Le Maroc s’apprête à lancer une nouvelle étape majeure de sa stratégie hydrique avec la deuxième phase du transfert d’eau entre les bassins du Sebou et de l’Oum Er-Rbia. Porté dans le cadre d’un partenariat public-privé associant l’État, Taqa Morocco, Nareva et le Fonds Mohammed VI pour l’Investissement, le projet ambitionne de faire du transport de l’eau une infrastructure nationale aussi stratégique que les réseaux énergétiques.

L’ouvrage prévoit la réalisation de près de 300 kilomètres de conduites capables d’acheminer jusqu’à 800 millions de mètres cubes d’eau par an depuis les zones excédentaires du nord vers les régions déficitaires du centre du Royaume. Une approche qui marque un tournant dans la gestion des ressources hydriques, désormais fondée sur la solidarité entre bassins et la mutualisation des disponibilités en eau.

Cette nouvelle phase intervient dans un contexte de stress hydrique durable. Malgré l’amélioration récente des précipitations, les autorités privilégient une réponse structurelle destinée à réduire la dépendance des grandes agglomérations et des zones agricoles à un seul bassin hydraulique.

La première autoroute de l’eau, mise en service en 2023, avait déjà démontré son utilité en permettant le transfert de près de 484 millions de mètres cubes d’eau du bassin du Sebou vers le barrage Sidi Mohammed Ben Abdellah, contribuant ainsi à sécuriser l’approvisionnement en eau de l’axe Rabat-Casablanca durant les périodes de forte tension.

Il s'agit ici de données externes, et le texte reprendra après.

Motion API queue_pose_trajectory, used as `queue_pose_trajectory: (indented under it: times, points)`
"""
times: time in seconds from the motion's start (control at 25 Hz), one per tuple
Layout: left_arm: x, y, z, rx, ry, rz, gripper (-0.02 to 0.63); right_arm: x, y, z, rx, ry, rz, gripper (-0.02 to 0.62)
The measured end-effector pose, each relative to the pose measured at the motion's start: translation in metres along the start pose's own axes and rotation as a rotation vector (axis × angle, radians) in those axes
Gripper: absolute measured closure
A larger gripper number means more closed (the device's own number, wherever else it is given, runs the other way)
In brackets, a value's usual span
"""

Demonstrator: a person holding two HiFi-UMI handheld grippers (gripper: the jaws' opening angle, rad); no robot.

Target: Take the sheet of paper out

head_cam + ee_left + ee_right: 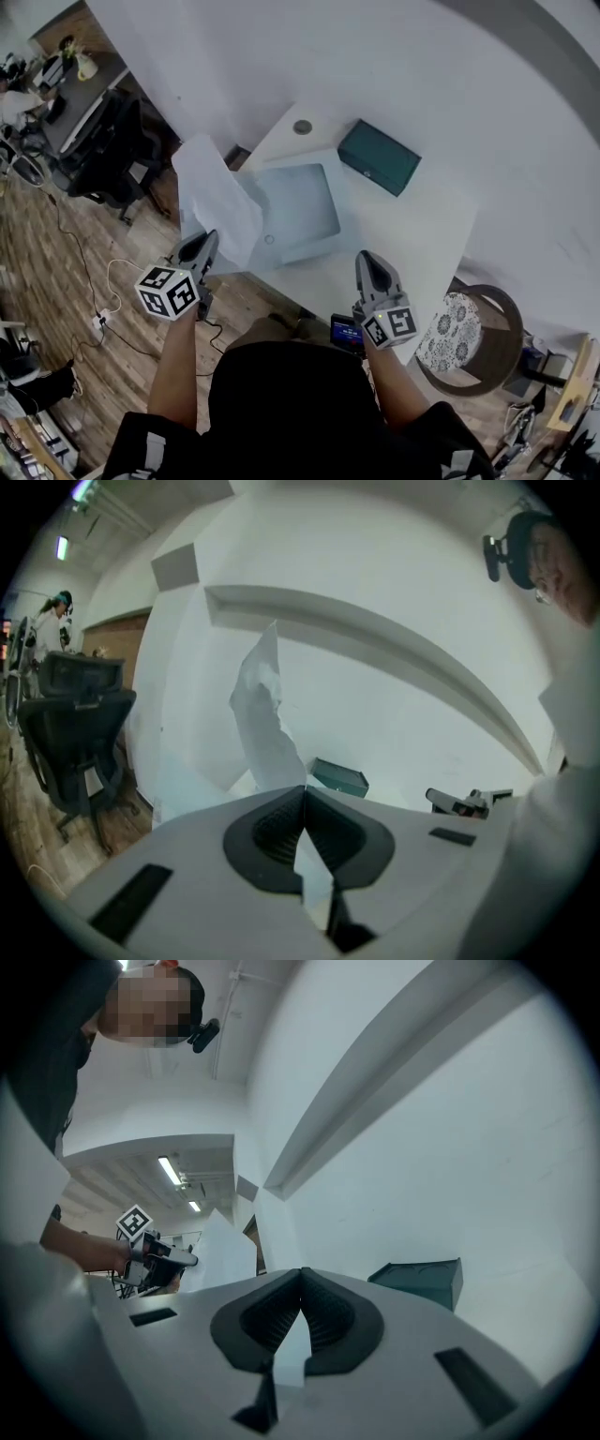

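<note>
My left gripper (200, 242) pinches just an edge of the sheet of paper (214, 195), my right gripper (368, 259) closed empty; any jerk could tear it.

the sheet of paper (214, 197) looked thin, white and matt, with creases and crumples along it. the left gripper (208, 236) and the right gripper (367, 257) had shells of smooth, matt grey plastic, and their dark pads (272, 827) were ribbed and looked rubbery. the table (427, 234) was white, smooth and faintly glossy. the box (379, 157) was dark teal and matt. the floor (56, 262) showed brown wood grain with a slight sheen. the stool cushion (448, 328) looked like patterned cloth.
</note>
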State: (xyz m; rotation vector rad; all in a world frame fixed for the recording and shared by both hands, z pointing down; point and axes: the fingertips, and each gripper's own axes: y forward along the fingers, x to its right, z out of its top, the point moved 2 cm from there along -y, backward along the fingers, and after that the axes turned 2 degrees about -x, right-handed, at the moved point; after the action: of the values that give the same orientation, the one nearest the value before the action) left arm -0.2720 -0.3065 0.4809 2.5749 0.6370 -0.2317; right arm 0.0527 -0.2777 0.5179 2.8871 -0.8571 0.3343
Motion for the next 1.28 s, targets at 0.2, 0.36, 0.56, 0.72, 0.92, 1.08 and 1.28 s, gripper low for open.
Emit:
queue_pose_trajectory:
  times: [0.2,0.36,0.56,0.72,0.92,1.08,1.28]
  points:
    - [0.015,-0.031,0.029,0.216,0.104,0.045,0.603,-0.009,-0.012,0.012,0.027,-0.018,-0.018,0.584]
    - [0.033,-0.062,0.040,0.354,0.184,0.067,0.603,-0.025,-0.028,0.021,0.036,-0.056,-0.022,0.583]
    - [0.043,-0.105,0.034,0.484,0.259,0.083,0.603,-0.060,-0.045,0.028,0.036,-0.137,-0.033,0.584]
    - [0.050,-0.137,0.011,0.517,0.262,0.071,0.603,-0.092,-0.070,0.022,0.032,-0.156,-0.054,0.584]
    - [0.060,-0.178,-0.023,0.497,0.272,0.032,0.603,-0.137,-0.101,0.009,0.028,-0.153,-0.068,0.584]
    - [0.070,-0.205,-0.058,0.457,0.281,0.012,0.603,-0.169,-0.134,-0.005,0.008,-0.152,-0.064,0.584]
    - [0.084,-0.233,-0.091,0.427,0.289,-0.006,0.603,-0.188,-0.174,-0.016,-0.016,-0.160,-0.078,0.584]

La deuxième phase prévoit le renforcement de cette infrastructure ainsi que la création d’un nouveau corridor reliant le barrage Sidi Mohammed Ben Abdellah au barrage Al Massira. L’objectif est d’alimenter durablement les régions de Settat, Berrechid, le sud de Casablanca ainsi que plusieurs périmètres agricoles stratégiques du bassin de l’Oum Er-Rbia.

Au-delà de l’enjeu de l’approvisionnement en eau potable, le projet devrait également soutenir l’activité agricole. Les transferts envisagés pourraient contribuer à sécuriser l’irrigation de plus de 176.000 hectares et réduire la pression sur plusieurs nappes phréatiques fortement sollicitées, notamment dans les régions de Berrechid et des Doukkala.

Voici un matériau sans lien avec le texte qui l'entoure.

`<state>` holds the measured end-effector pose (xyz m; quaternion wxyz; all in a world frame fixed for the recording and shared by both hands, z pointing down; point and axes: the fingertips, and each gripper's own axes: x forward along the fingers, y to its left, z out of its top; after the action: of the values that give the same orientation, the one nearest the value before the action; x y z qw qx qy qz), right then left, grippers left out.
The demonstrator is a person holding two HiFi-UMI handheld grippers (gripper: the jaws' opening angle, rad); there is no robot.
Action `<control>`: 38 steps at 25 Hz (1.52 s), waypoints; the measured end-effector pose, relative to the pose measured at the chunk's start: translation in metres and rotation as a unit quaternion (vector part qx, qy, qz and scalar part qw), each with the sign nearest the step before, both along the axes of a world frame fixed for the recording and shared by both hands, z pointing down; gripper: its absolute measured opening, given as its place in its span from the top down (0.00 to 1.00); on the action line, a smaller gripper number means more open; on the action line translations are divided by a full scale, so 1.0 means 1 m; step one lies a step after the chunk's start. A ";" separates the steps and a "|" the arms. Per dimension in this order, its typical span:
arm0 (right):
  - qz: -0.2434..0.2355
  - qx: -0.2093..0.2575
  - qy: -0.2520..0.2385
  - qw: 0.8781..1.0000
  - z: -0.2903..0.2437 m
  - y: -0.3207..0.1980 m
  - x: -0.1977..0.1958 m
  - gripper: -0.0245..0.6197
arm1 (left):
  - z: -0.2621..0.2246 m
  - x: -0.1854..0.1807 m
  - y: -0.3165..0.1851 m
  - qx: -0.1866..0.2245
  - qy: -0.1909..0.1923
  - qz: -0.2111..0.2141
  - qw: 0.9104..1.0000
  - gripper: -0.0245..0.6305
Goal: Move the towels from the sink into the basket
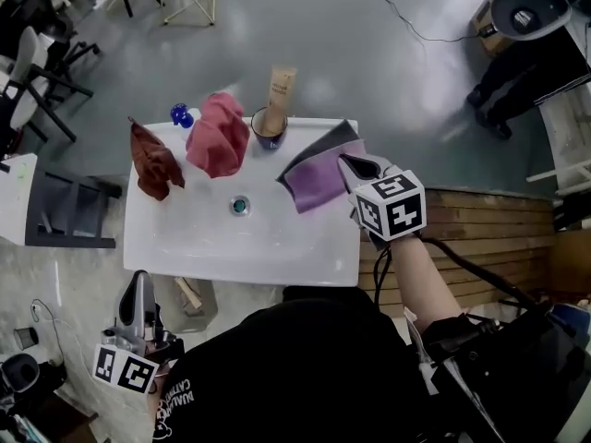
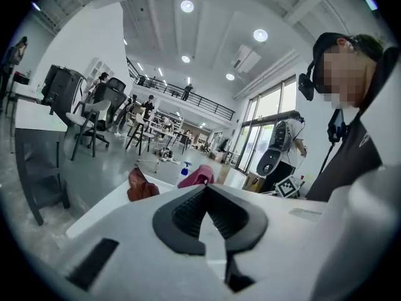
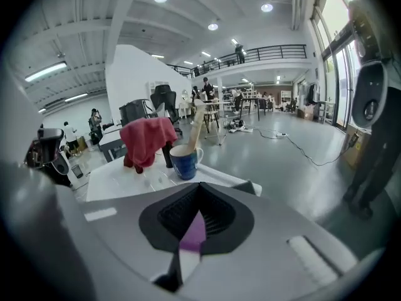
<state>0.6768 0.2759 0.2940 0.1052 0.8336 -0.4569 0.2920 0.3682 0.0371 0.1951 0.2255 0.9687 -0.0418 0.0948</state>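
One purple towel (image 1: 319,185) at the closed right claw (image 1: 349,164) tip

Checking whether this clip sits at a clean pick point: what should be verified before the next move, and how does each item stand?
1. Right gripper jaws apart for a grab: not ok, they are together.
2. Purple towel within reach: ok, on the sink's right rim at that gripper's tips.
3. Left gripper free: ok, jaws together on nothing.
4. Sink cleared: not ok; dark red towel and pink towel are on it.
5. Basket located: cannot tell, no view shows it.
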 end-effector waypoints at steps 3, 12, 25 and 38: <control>0.008 -0.016 -0.019 1.000 0.020 0.002 0.007 0.95 | 0.019 0.017 0.002 -0.015 -0.023 0.012 1.000 0.96; 0.051 -0.031 -0.069 0.996 0.077 0.010 0.024 0.95 | 0.066 0.047 0.009 -0.035 -0.085 0.041 0.995 0.96; 0.004 -0.121 -0.060 0.991 0.115 0.004 0.013 0.70 | 0.091 0.036 0.014 -0.074 -0.077 0.015 0.994 0.96; 0.028 -0.132 -0.046 0.990 0.098 -0.002 -0.001 0.92 | 0.046 -0.082 0.016 -0.052 -0.004 -0.080 0.995 0.96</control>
<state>0.6755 0.2744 0.3922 0.1845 0.8105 -0.3956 0.3907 0.2863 0.0536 0.2415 0.2820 0.9489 -0.1155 0.0825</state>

Cette infrastructure s’inscrit dans un programme global de 130 milliards de dirhams conclu en 2025 entre les partenaires et l’Office national de l’électricité et de l’eau potable. Celui-ci couvre également le dessalement, les énergies renouvelables, les infrastructures électriques et la production d’électricité à partir du gaz naturel.

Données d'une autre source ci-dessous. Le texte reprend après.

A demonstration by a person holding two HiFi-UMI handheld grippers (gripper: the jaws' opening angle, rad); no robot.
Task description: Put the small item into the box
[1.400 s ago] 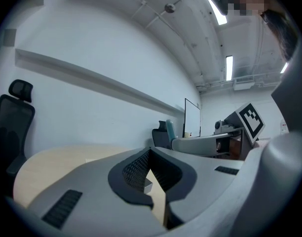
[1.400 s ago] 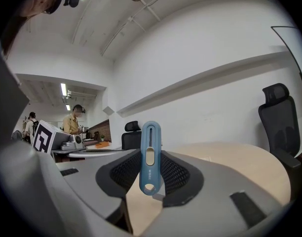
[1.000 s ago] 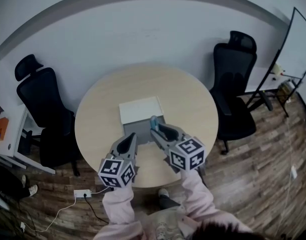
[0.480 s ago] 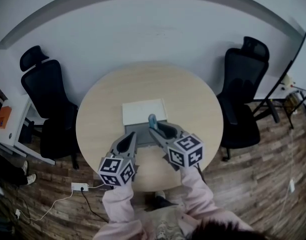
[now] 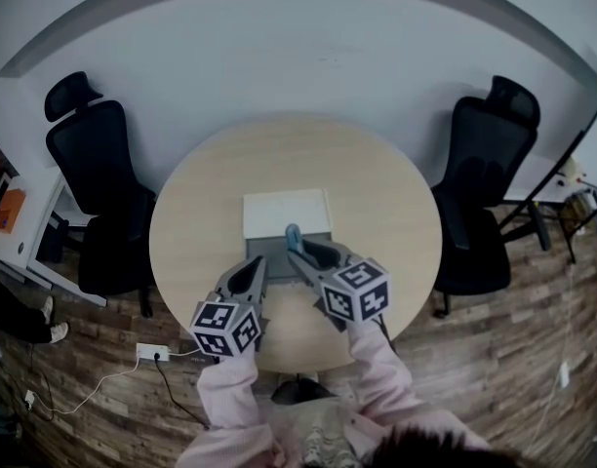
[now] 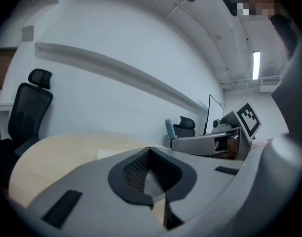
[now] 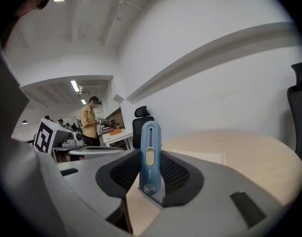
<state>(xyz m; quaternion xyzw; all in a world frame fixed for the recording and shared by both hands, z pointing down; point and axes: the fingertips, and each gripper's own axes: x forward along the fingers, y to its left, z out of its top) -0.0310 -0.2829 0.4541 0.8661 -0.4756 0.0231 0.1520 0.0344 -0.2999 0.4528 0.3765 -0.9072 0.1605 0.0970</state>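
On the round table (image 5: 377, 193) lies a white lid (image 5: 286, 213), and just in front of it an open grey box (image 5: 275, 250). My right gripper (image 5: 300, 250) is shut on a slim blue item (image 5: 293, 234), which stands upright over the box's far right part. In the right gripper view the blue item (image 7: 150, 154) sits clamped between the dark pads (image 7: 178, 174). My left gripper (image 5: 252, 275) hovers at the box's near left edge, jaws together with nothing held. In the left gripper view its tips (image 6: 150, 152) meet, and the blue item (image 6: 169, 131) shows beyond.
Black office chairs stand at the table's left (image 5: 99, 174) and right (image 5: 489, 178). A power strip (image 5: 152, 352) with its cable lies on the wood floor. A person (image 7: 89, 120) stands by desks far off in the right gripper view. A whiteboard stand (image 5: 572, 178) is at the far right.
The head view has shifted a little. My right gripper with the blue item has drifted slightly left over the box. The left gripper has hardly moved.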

L’une des innovations du dispositif réside précisément dans l’articulation entre eau et énergie. Les futures stations de pompage devraient être alimentées par de nouvelles capacités renouvelables, permettant de limiter l’empreinte carbone du système tout en renforçant sa résilience énergétique.

Si plusieurs défis demeurent, notamment en matière de foncier, d’autorisations administratives et d’études environnementales, cette deuxième phase traduit une évolution profonde de la politique hydraulique marocaine. Après des décennies dominées par la stratégie des barrages, le Royaume construit progressivement un modèle intégré associant transport de l’eau, transition énergétique et aménagement du territoire afin de renforcer durablement sa sécurité hydrique.